# LS2 performance chips



## 1969+37=2006 (Mar 30, 2006)

There used to be chips that were pre programmed for the vette and would give you 15- 20 hp more, mostly more squirts per second. Are there any available for the GTO LS2?


----------



## svede1212 (Nov 1, 2005)

nope, none. you have to flash the computer. get HP Tuners or EFI Live and you can program all kinds of parameters. it takes a little learning to get it but there's all kinds of support from LS1Tech.com or the associated tuner board.


----------



## baron_iv (Nov 17, 2005)

If you're not the "do it yourself" type, you can have someone else tune it, or you can buy a Predator programmer from any of the great sponsors here. You'll see some gains from both, but the tuners almost always get better hp/tq gains because they take the time to tailor the tune to YOUR individual car. Both are good though.
The days of the chips you put in your car are pretty much over due to the complexity and multiple-computer set-up of most newer cars. The old chips basically intercepted the data and changed it to give more performance before feeding it back into the computer.
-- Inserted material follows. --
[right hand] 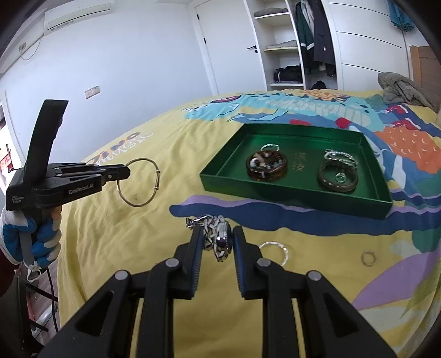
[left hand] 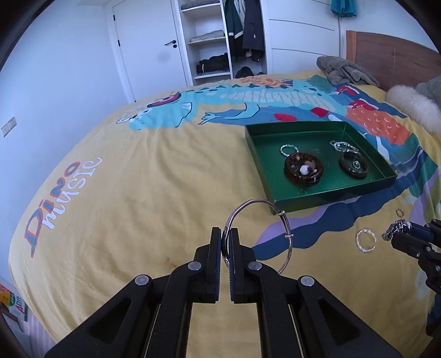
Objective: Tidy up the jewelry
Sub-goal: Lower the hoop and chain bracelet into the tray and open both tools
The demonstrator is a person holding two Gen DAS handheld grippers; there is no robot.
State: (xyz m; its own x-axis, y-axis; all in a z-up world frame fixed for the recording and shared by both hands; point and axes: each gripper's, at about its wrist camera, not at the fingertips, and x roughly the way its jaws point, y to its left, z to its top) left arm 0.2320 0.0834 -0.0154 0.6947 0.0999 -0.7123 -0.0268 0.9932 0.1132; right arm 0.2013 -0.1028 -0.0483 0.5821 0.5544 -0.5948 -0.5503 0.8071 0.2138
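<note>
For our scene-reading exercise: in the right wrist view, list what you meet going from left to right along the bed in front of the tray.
Left gripper → bangle → watch in the right gripper → twisted silver ring → small ring.

A bedroom in a home. A bed (left hand: 137,192) fills most of both views, spread with a yellow cover printed with a cartoon dinosaur and the words "Dino music". A wooden headboard (left hand: 391,55) stands at its far right edge, with a crumpled grey blanket (left hand: 344,70) and a fluffy white pillow (left hand: 410,106) near that corner. Beyond the bed's far edge is a white door (left hand: 148,46) and an open wardrobe (left hand: 209,41) with folded clothes on shelves and jackets (left hand: 245,24) hanging. An air conditioner (right hand: 80,13) sits high on the white wall.
</note>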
Of course back then, the computer wasn't responsible for as much as they are today.


----------



## tlcmetrokc (Jul 8, 2006)

what do you have to do for the 05', to be able to retune? what do you do when you need to have service, need something like a superchips so you can remove it if needed


----------



## svede1212 (Nov 1, 2005)

there, one again, is no "chip" you can replace. get something like HP Tuners and learn the black art of tuning. i started from zero and in about 3 months with lots of reading forums got to where i can do a decent tune on the basics. my car with light mods can now beat a lot of other GTOs that haven't had cams or heads or somthing major done to them, even most that have been "professionally tuned". you scan the stock tune and save it and if you had to take it in, you'd just flash the stock tune back in and reflash to your performance tune when you left.


----------